▶ [Activity]: How many lines of the records hold the string "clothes"? Reply with the number alone.
*** Opening Recorded data ***
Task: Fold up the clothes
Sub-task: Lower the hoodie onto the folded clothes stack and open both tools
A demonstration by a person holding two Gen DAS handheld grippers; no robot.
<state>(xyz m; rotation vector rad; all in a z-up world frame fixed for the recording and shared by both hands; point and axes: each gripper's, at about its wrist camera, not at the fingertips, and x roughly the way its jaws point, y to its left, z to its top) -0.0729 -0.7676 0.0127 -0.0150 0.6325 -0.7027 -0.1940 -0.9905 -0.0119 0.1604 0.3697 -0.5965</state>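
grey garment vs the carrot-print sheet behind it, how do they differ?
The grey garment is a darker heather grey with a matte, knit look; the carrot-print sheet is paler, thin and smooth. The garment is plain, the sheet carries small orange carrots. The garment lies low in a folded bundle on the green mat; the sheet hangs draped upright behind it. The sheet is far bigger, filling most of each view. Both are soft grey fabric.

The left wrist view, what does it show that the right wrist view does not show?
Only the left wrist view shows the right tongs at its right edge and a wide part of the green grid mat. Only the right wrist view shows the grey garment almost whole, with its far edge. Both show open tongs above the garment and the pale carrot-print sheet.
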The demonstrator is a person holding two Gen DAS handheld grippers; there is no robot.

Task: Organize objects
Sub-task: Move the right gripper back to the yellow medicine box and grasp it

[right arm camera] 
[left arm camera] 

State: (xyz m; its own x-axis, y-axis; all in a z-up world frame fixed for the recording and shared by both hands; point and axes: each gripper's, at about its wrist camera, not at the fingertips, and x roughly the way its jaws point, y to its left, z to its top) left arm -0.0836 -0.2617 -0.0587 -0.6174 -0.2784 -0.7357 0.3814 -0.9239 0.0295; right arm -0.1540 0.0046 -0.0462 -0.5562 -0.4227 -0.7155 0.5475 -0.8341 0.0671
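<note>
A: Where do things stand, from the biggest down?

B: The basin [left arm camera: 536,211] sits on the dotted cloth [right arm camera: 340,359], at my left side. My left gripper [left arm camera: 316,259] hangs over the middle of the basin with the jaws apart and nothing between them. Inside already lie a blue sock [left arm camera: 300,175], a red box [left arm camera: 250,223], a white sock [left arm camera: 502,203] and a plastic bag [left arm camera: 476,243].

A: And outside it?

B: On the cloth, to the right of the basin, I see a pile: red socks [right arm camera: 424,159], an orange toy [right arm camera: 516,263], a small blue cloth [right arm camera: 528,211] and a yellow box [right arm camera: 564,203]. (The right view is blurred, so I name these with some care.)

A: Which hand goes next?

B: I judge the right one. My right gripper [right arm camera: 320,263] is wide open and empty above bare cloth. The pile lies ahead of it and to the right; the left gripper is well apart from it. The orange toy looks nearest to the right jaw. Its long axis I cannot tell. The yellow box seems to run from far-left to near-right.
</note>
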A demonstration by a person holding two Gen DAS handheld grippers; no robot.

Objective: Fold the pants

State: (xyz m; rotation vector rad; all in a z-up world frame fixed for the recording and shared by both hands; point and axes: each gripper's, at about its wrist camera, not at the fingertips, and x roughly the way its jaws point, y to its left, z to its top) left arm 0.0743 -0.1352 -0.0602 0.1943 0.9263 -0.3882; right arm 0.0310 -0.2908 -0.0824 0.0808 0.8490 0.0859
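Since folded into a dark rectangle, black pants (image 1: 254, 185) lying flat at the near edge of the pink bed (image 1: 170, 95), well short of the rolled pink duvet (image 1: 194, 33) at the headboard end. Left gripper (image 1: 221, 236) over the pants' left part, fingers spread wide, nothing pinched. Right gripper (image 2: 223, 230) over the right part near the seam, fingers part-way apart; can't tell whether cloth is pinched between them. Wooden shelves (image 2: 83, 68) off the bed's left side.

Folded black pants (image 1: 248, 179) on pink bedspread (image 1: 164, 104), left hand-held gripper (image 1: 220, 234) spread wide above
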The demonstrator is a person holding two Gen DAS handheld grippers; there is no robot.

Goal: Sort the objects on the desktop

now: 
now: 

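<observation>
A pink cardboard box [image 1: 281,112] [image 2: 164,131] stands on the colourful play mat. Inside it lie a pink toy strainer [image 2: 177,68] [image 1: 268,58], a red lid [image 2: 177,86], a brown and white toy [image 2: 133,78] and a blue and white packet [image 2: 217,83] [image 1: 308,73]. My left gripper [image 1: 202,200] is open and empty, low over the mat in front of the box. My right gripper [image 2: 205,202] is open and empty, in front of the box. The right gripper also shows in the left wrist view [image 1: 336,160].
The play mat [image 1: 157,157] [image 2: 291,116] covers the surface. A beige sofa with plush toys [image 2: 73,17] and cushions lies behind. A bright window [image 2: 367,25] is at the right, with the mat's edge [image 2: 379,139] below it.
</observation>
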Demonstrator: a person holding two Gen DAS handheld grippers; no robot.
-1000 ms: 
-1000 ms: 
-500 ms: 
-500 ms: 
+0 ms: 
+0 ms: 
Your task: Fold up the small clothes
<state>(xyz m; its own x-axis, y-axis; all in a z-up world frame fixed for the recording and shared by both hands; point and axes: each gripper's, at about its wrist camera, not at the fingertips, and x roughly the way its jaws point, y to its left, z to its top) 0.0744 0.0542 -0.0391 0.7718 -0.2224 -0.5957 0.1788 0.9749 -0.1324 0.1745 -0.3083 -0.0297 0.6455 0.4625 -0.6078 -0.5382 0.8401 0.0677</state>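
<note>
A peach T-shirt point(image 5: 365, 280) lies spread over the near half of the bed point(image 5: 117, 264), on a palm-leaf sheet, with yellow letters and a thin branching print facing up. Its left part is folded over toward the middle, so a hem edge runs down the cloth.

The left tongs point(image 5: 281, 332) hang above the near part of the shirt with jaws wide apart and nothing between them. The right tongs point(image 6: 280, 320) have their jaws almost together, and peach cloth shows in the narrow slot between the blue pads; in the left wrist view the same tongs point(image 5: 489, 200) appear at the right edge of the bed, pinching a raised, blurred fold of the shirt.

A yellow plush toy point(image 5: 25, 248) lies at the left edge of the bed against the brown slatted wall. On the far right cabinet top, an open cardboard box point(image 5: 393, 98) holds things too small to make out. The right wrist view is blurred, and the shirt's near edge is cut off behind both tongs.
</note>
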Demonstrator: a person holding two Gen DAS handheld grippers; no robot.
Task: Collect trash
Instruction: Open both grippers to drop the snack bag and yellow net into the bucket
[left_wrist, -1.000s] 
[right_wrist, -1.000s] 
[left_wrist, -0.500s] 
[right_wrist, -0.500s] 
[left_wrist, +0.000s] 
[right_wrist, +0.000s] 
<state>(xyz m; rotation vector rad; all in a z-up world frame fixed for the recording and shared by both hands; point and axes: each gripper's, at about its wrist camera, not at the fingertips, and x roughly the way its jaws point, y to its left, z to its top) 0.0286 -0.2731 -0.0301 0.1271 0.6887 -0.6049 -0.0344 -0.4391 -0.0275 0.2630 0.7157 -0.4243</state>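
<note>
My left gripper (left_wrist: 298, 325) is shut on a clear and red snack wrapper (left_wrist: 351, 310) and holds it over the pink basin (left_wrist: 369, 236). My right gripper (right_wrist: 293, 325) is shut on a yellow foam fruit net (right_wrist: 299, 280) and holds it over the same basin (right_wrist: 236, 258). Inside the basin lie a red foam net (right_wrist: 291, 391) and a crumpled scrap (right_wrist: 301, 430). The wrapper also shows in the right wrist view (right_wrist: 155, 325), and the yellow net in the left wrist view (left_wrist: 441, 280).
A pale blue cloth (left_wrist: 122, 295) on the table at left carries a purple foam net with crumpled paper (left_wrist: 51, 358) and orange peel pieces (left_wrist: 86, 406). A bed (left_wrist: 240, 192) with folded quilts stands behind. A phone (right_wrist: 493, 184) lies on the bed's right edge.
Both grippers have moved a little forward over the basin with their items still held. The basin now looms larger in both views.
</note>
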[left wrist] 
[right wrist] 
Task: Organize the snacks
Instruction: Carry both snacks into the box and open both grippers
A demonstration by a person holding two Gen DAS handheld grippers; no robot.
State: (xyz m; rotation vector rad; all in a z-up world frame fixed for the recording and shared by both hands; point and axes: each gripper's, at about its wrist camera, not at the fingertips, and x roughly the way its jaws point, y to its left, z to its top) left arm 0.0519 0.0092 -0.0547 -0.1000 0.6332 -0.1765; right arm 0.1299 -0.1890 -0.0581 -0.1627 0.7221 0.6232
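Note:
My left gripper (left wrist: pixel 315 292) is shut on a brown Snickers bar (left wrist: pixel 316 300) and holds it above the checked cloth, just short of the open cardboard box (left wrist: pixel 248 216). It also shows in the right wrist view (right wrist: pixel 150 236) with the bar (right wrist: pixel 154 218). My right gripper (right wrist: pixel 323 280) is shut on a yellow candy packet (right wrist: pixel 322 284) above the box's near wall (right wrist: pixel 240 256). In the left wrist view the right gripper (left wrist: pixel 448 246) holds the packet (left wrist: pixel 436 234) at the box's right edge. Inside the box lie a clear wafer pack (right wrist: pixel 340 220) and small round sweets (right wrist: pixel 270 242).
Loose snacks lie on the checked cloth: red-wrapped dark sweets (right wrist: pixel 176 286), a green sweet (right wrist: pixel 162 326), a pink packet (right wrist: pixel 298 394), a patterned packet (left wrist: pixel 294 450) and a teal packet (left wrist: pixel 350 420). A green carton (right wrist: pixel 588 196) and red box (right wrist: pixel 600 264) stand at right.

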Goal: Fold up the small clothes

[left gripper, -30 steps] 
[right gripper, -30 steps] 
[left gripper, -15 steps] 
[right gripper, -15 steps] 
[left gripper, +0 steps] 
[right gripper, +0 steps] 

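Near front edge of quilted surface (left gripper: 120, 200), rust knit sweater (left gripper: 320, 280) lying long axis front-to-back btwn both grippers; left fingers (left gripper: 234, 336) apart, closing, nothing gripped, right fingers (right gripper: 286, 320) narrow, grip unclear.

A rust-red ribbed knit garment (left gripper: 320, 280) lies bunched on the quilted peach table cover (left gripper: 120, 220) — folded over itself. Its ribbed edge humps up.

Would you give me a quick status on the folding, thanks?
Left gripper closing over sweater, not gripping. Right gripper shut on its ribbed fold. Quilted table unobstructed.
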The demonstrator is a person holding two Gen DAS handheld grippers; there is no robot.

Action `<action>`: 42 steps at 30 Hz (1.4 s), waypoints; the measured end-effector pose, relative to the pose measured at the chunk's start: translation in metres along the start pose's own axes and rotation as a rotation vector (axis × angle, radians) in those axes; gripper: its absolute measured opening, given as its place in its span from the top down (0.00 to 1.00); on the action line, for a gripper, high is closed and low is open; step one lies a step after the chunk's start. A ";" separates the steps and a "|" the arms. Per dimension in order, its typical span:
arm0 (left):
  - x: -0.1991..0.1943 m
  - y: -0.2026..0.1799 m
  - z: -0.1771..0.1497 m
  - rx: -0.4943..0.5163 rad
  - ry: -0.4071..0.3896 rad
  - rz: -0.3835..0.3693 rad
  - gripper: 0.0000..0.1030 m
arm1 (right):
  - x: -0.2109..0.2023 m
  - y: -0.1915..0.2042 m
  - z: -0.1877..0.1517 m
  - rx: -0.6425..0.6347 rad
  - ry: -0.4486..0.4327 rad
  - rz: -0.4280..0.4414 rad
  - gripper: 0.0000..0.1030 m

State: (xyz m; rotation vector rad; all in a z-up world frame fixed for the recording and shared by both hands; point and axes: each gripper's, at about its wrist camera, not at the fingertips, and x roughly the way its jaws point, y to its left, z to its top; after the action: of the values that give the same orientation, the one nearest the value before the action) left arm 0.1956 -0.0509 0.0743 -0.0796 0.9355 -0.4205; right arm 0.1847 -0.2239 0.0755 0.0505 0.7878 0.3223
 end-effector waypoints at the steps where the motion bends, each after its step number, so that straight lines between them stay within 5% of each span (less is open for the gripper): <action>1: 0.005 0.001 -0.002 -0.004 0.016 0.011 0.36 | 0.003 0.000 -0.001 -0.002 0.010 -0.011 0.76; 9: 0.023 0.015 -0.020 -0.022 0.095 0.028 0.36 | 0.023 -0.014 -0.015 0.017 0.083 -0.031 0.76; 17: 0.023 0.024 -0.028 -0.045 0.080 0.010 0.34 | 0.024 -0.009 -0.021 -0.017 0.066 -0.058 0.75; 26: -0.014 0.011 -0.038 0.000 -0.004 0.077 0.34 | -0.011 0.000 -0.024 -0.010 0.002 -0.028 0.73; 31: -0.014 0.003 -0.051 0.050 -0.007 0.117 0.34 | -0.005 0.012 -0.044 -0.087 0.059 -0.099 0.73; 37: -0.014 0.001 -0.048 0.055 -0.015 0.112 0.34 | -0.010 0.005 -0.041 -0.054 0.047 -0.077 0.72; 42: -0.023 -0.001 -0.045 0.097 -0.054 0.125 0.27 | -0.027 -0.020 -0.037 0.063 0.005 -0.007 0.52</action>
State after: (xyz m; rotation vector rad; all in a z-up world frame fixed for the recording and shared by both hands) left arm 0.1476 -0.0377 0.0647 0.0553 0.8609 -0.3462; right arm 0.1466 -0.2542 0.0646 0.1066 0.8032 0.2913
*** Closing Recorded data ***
▶ [Written answer]: 4